Task description: Set down, exactly and with no pictures, the line that contains "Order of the" and all lines after it in the listing.

Given information:
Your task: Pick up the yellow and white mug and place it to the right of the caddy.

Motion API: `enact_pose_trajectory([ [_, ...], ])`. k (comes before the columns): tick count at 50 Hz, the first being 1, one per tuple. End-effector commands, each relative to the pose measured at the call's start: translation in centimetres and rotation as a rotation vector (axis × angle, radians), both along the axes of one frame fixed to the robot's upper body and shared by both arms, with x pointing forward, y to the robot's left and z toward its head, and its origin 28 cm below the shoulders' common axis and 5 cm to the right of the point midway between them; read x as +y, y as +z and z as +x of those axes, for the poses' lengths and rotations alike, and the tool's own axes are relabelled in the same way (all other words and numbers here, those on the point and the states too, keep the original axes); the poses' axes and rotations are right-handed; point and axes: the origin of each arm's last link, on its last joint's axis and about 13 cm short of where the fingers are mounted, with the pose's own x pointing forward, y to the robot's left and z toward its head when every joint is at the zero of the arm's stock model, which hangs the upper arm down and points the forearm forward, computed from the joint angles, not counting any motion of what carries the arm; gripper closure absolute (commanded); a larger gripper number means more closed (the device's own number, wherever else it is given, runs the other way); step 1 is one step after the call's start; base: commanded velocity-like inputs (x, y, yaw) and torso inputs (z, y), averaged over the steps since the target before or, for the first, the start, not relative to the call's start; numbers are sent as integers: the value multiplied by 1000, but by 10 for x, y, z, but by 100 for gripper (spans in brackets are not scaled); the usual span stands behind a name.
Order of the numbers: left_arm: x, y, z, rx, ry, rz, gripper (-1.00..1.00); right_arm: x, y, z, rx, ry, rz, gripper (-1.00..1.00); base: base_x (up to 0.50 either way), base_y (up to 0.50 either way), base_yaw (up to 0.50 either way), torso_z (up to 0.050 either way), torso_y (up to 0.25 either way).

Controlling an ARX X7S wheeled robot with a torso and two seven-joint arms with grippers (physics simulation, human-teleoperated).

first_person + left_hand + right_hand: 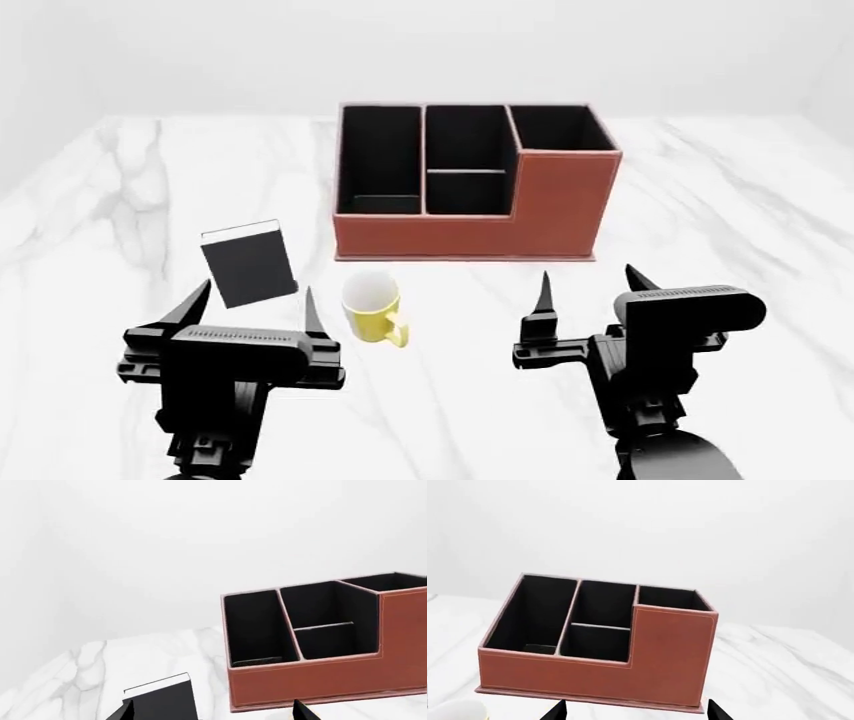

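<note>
The yellow and white mug (372, 305) stands upright on the marble table (747, 210), handle toward me and to the right, just in front of the caddy's left end. Its rim barely shows in the right wrist view (457, 711). The reddish-brown caddy (561, 205) stands behind it, taller section at the right; it also shows in the left wrist view (320, 680) and the right wrist view (667, 655). My left gripper (254, 300) is open and empty, left of the mug. My right gripper (587, 290) is open and empty, right of the mug, in front of the caddy.
A small black upright box (248, 262) with a white top edge stands left of the mug, just beyond my left gripper; it also shows in the left wrist view (163, 700). A pale wall (427, 40) rises behind the table.
</note>
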Motion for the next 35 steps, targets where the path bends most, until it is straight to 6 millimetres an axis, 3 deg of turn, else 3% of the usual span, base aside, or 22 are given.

Answer to the problem:
Order of the numbers: left_arm: x, y, z, rx, ry, rz, gripper (-1.00..1.00); right_arm: x, y, z, rx, ry, rz, gripper (-1.00..1.00); base: base_x (up to 0.50 either way), base_y (up to 0.50 either way), base_yaw (up to 0.50 either way), torso_z (up to 0.050 either way), torso_y (up to 0.25 either way).

Controlling an ARX X7S wheeled robot with a torso and two seven-joint arms with grippers (physics simulation, human-teleoperated).

first_person + left_hand + right_hand: 

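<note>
The yellow and white mug (372, 305) stands upright on the marble table (747, 210), handle toward me and to the right, just in front of the caddy's left end. Its rim barely shows in the right wrist view (457, 711). The reddish-brown caddy (561, 205) stands behind it, taller section at the right; it also shows in the left wrist view (320, 680) and the right wrist view (667, 655). My left gripper (254, 300) is open and empty, left of the mug. My right gripper (587, 290) is open and empty, right of the mug, in front of the caddy.
A small black upright box (248, 262) with a white top edge stands left of the mug, just beyond my left gripper; it also shows in the left wrist view (163, 700). A pale wall (427, 40) rises behind the table.
</note>
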Motion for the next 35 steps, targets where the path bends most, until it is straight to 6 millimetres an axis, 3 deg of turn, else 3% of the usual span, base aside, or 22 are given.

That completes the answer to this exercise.